> WHAT IS BEING ASKED: Print the data exactly as written, but leave out each picture.
○ ○ ○ ○ ○ ○ ○
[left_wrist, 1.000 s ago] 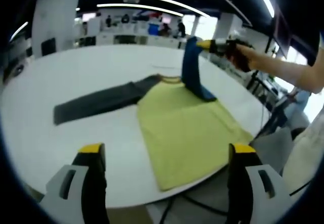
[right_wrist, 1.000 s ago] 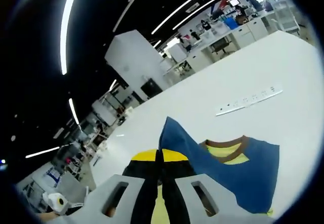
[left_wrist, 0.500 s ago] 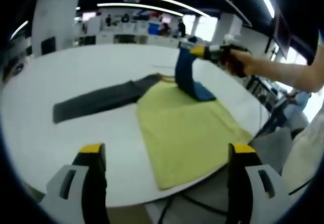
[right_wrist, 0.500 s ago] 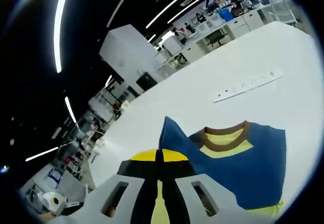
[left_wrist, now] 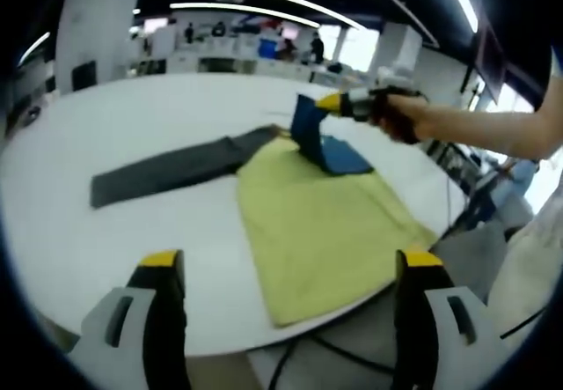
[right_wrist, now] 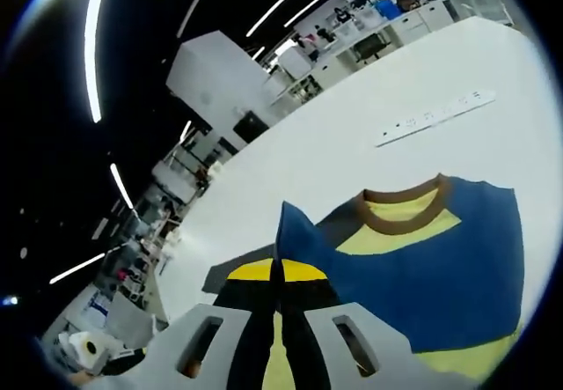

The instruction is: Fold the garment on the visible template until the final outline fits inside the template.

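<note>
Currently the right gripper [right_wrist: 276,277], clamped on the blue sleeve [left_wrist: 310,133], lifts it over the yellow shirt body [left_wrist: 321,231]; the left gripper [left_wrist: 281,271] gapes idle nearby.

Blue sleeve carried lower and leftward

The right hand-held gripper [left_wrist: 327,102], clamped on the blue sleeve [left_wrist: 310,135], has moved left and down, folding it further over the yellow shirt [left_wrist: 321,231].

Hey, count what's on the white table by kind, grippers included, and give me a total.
Garment, yellow with blue sleeves: 1
Dark grey cloth strip: 1
White power strip: 1
Grippers, left gripper and right gripper: 2
Total: 5
</note>
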Motion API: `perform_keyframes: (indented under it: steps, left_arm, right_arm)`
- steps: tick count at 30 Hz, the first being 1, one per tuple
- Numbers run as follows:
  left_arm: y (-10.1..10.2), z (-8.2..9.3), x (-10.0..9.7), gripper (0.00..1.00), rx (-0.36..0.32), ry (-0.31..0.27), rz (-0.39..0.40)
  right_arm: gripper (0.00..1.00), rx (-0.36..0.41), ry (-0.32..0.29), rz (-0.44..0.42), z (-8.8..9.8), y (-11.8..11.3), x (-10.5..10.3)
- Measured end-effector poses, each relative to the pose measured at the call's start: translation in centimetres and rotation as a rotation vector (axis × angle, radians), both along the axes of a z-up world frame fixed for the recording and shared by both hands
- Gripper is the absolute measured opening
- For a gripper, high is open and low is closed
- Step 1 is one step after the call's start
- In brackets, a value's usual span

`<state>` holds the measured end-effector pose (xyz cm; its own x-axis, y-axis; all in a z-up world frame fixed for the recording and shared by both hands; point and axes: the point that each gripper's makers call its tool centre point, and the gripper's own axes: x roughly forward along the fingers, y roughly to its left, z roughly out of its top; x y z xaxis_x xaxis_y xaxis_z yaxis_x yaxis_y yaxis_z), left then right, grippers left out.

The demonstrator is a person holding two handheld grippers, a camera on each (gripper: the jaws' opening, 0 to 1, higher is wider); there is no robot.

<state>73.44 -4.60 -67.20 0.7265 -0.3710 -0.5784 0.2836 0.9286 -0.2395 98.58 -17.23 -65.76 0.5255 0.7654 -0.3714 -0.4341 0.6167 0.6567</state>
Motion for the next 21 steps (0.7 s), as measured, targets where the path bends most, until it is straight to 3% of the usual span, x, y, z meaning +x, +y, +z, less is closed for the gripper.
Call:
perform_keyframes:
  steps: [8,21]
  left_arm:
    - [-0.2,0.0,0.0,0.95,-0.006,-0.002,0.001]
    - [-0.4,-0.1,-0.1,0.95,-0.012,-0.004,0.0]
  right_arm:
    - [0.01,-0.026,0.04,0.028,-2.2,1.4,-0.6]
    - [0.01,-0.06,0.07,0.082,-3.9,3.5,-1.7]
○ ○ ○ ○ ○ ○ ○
> WRITTEN SOLUTION:
[left_wrist, 1.000 s ago] 
[right_wrist, 1.000 s ago] 
[left_wrist, 0.500 s ago] 
[right_wrist, 0.500 s ago] 
[left_wrist, now] 
[right_wrist, now] 

The instruction is: Fold the garment on the visible template until the final outline fits inside the template.

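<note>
Currently the right gripper [right_wrist: 276,277], clamped on the blue sleeve [left_wrist: 310,133], lifts it over the yellow shirt body [left_wrist: 321,231]; the left gripper [left_wrist: 281,271] gapes idle nearby.

Blue sleeve carried lower and leftward

The right hand-held gripper [left_wrist: 327,102], clamped on the blue sleeve [left_wrist: 310,135], has moved left and down, folding it further over the yellow shirt [left_wrist: 321,231].

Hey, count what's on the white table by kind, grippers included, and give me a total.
Garment, yellow with blue sleeves: 1
Dark grey cloth strip: 1
White power strip: 1
Grippers, left gripper and right gripper: 2
Total: 5
</note>
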Motion API: `perform_keyframes: (indented under it: steps, left_arm, right_arm)`
- steps: tick count at 30 Hz, the first being 1, one per tuple
- Numbers run as follows:
  left_arm: y (-10.1..10.2), z (-8.2..9.3), x (-10.0..9.7), gripper (0.00..1.00), rx (-0.36..0.32), ry (-0.31..0.27), rz (-0.39..0.40)
  right_arm: gripper (0.00..1.00), rx (-0.36..0.41), ry (-0.32..0.29), rz (-0.44..0.42), z (-8.8..9.8), y (-11.8..11.3), x (-10.5..10.3)
- Measured end-effector poses, each relative to the pose measured at the call's start: translation in centimetres and rotation as a rotation vector (axis × angle, radians), both along the axes of a z-up world frame fixed for the recording and shared by both hands
- Gripper is the absolute measured opening
- For a gripper, high is open and low is closed
- Step 1 is one step after the call's start
- In brackets, a value's usual span

`<state>` holds the measured end-effector pose (xyz cm; its own x-axis, y-axis; all in a z-up world frame fixed for the recording and shared by both hands; point and axes: the point that each gripper's makers call its tool centre point, and the gripper's own axes: x roughly forward along the fingers, y roughly to its left, z roughly out of its top; x y z xaxis_x xaxis_y xaxis_z yaxis_x yaxis_y yaxis_z), left then right, grippers left out.

The demonstrator is a person holding two handheld grippers, a camera on each (gripper: the jaws' opening, 0 to 1, higher is wider); there is no robot.

<state>73.44 -4.60 -67.20 0.7265 -0.3710 -0.5784 0.2836 0.9286 -0.2395 98.58 -17.23 -65.76 0.5255 0.7654 -0.3714 -0.4341 0.6167 0.6567</state>
Motion for the next 21 steps (0.7 s), as measured, targets where the path bends most, until it is straight to 3% of the usual span, x, y, z meaning +x, +y, +z, less is closed for the gripper.
Call:
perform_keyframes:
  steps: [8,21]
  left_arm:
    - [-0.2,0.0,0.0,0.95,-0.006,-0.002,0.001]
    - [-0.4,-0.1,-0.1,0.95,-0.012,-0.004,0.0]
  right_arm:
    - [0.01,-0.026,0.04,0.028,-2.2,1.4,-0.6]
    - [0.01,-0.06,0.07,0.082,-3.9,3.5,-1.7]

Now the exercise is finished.